While I usually appreciate the colloquial tone of Google’s messaging – “This stuff matters” – very much keeping with its everyman, non-corporate vibe, its casualness merely masks the deviousness of the change.
Gizmodo’s Mat Honan described why the new policy smacks in the face of everything Google has stood for in the past, in a column aptly titled “Google’s Broken Promise: The End of ‘Don’t Be Evil’":
Google built its reputation, and its multi-billion dollar business, on the promise of its "don't be evil" philosophy. That's been largely interpreted as meaning that Google will always put its users first, an interpretation that Google has cultivated and encouraged. Google has built a very lucrative company on the reputation of user respect.
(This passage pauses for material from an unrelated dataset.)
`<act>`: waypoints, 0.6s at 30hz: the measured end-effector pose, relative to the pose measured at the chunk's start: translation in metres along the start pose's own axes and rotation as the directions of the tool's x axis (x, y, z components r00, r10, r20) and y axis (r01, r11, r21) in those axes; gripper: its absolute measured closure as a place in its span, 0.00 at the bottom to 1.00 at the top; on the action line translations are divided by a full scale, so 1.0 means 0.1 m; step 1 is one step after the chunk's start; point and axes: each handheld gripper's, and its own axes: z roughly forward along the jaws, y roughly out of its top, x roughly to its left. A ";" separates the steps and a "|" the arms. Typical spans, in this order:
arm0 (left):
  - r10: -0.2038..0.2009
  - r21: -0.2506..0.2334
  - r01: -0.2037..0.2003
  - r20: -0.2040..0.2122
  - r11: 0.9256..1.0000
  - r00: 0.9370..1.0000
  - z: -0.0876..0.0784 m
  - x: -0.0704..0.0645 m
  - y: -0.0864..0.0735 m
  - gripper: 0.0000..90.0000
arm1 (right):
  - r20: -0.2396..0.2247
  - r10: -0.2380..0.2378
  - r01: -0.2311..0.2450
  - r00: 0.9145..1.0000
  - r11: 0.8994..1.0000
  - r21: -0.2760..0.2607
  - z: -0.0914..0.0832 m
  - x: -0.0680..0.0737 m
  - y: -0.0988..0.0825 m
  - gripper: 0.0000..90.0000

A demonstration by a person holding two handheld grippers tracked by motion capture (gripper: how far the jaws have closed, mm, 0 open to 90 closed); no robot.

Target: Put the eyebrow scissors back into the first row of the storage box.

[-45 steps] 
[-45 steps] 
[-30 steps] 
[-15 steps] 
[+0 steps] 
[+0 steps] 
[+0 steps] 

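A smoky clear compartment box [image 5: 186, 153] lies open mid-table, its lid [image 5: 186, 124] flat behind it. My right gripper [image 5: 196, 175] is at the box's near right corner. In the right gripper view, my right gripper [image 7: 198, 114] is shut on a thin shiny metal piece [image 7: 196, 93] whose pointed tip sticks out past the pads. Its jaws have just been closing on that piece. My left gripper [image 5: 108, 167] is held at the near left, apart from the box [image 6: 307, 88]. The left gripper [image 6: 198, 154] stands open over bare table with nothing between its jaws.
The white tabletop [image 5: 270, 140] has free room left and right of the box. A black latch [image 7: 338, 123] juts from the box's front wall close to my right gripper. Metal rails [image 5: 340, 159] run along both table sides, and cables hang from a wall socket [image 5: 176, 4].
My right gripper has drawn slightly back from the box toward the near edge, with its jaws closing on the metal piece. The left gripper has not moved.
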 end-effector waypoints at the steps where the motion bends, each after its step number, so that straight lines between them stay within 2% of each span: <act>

It has made billions of dollars in that effort to get us all under its feel-good tent. And now it's pulling the stakes out, collapsing it. It gives you a few weeks to pull your data out, using its data-liberation service, but if you want to use Google services, you have to agree to these rules.
This explains why Google is spending a whole lot of money in an attempt to convince its users, the media, and the government that its intentions are noble and good. It purchased display ads on WashingtonPost.com (a popular site for politicos and lobbyists, naturally) and tripled its spend on lobbying in Q4 of 2011 ($3.8 million, twice as much as Microsoft over the same three months).